One more thing: I think that "CONDUCTOR" would work way better with some kind of handwritten font, this is way to technical, almost sterile font you have, and your watch is about music, and music is emotion, so it would fit perfectly, make the overall appearance more sophisticated and even expensive, and tie-in with everything else. Check Omega "Globemaster" or "constellation" fonts, and don't overthink the print quality, as others have already pointed.

Nevertheless, congrats again, and best of luck down the road!


----------



## Karriope

fredlim said:


> Regarding sticker logo, because the metallic finishing, the surface does not look straight when viewed carefully at a different angle. I will try to work with vendor to find the possibility of thinner applied logo, if not possible then I will go with printing.
> 
> I also think that 43mm case will wear larger on wrist smaller than 6.5 inches. I think there is a 43mm dress watch market, so I will keep the current size for medium to large wrists, maybe a 40mm model for small wrists in future.


I kind of like the look of the logo as it is now from the photo, but I imagine in person it would look different as the way light interacts with it changes as it moves. I feel it would be a bit dull to have a printed logo, especially since you have the nice baton indices and a metallic look logo especially in the kind of geometric design you have now would complete the look more in my opinion.

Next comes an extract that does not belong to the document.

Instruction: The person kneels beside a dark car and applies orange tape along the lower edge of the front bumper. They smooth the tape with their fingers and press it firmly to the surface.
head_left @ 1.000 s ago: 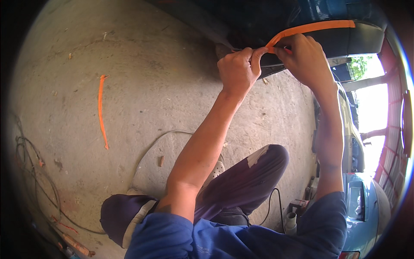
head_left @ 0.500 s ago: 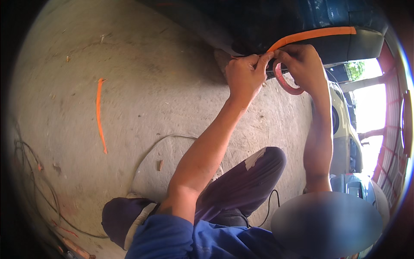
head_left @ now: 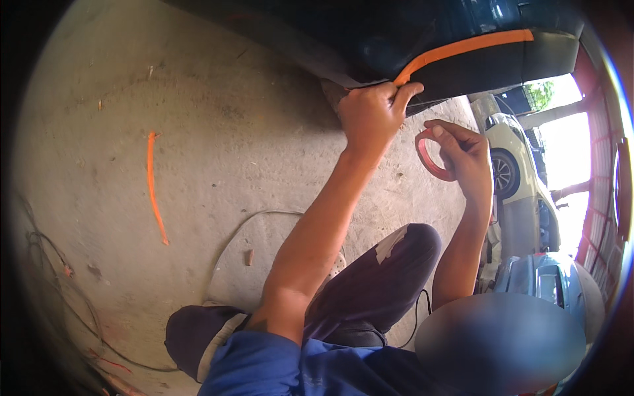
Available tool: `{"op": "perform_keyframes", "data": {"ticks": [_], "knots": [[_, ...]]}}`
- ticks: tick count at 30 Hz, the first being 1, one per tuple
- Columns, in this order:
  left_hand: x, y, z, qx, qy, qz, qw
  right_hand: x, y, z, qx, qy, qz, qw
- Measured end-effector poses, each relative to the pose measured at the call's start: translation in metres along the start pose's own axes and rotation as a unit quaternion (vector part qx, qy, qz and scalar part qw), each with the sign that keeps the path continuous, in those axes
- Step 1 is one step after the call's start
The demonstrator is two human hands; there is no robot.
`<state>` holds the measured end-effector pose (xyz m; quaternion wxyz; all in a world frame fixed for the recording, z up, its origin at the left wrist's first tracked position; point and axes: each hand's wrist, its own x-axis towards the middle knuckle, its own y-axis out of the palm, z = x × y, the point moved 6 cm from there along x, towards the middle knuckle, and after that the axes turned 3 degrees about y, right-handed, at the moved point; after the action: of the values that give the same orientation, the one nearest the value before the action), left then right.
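A strip of orange tape (head_left: 462,49) runs in a curve along the seam between a dark blue vehicle's body (head_left: 485,16) and its black lower trim (head_left: 489,69). At the strip's near left end is my left hand (head_left: 373,113), its fingers curled in at the trim's edge and the thumb sticking out to the right. What those fingers hold is hidden. Below the trim and apart from it, my right hand (head_left: 470,162) grips a roll of reddish-orange tape (head_left: 432,165) between thumb and fingers.
A loose orange strip (head_left: 152,191) lies on the concrete floor (head_left: 218,152) at left. Cables (head_left: 72,277) coil at the lower left. My bent knee (head_left: 416,247) is below my hands. At right stand a pale car (head_left: 518,185) and a light blue vehicle (head_left: 545,277).
My right hand has drawn down from the trim with the tape roll, away from my left hand. The left hand stays at the strip's end, its thumb now lifted outward.
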<state>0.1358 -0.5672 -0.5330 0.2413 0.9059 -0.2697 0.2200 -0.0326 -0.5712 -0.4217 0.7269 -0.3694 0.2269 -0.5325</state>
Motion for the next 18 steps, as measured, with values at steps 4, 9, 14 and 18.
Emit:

I agree with Elwood's thought that the CONDUCTOR in sans serif is a bit clinical and doesn't complete the dressy style of the watch. Indeed, do consider trying to get a script, or perhaps even a handwritten signature for it.


----------



## fredlim

Thank you for your comments. 



ElwoodBlues said:


> I might try to add another index marker at 12, as the music sheet ends with double lines on the last tab, and it would break the central symmetry of the dial. But this is great also...


This is one of the toughest decision I have made. I tried both single and double index in the drawing, finally I pick the single one because I think it looks more clean.



> Size seems a bit tricky though, 43 is really big for a dress watch, regardless the wrist size, esp. cushion case. I guess it's 43mm across, not diagonal, so diagonal is even larger...
> If you plan tho have a smaller size, you might go for something more like 38mm..


The watch is big because of the large dial design. There is a ratio between the dial diameter and the music score. The score with indexes is a separate plate "inlay" into the main dial. The Three lines between four spaces are cut-through with etching process, 1st and 5th lines are imaginal lines. The lines are only 0.3mm thick. If resize the case, the spaces and lines thickness will be adjusted, and etching maybe difficult if the lines get thinner. I will check with dial factory to see how much I can reduce. I think 38mm maybe not feasible, as the spaces and lines will be much thinner, and indexes will be shorter. One more thing about the indexes, the width of the index should not thicker than the spaces. There are constraints in details.



> One more thing: I think that "CONDUCTOR" would work way better with some kind of handwritten font, this is way to technical, almost sterile font you have, and your watch is about music, and music is emotion, so it would fit perfectly, make the overall appearance more sophisticated and even expensive, and tie-in with everything else. Check Omega "Globemaster" or "constellation" fonts, and don't overthink the print quality, as others have already pointed.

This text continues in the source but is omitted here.